Я намерена иной раз позволяла себе посматривать за ним, за тем, как он обращался с детьми. Хоть и урывками он забывался, путая роли, которые играет, потребляя научный лексикон в разговорах с ними и чрезмерную логичность, строгость, выработанные в статусе руководителя компании, но малыши продолжали слушаться его и тянулись к нему.
И те его слова о детях: «Я хотел бы сына…», сказанные с такой серьезностью, мужеством и решимостью, не произошли ли от того, что мы на какое-то время были для них родителями.
Несомненно, мы набрались небольшого опыта в руководстве по управлению взрослеющими маленькими человечками.
По его выражению лица заметно, как он смущается от темы о детях, поскольку не ночь на дворе, не одни мы с ним в эти минуты, когда человек позволяет себе раскрепоститься, и он переключает такие мысли на результате нашего танца:
— И я ни разу не наступил тебе на ногу! — Мы улыбаемся друг другу и смеемся, припомнив наши хореографические учения. — Люблю тебя, моя Роза!
— И я тебя люблю, мой Джек!
Фелиция, державшая нас с Джексоном под надзором, вскрикивает детскую дразнилку:
— Ага-а-а, попались! Тили-тили-тесто, жених и невеста!

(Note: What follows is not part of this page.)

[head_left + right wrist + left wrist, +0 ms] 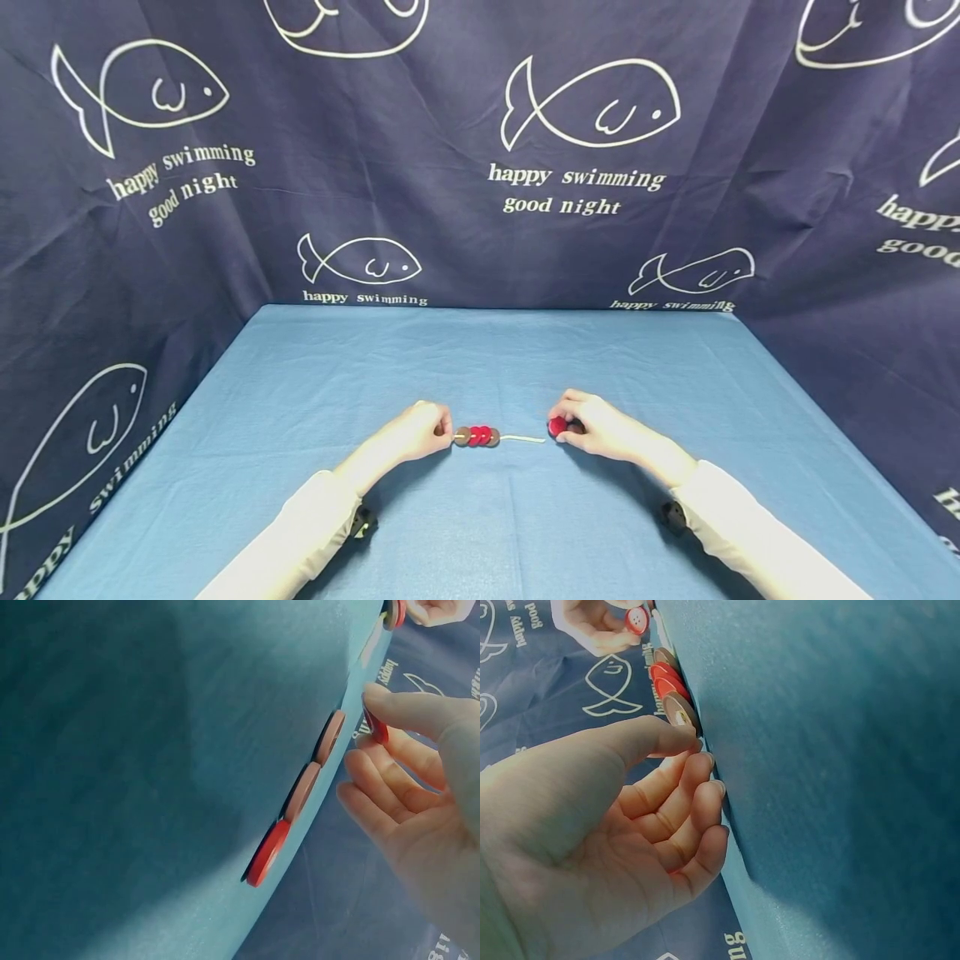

Наши лица заливаются волной горячей крови.
— Фелиция, кто у нас подслушивает взрослые разговоры!
— Я вас вижу насквозь. Вы влюблены, вы влюблены!
— Т-ш-ш-ш! — Он утихомиривает гомон детских голосов, глагольствующих о нашем романе.
Ведущий изъявляет свои впечатления, и с оглушительным всплеском мы уходим со сцены, перед этим выразив огромный поклон за просмотр нашего состоявшегося шоу.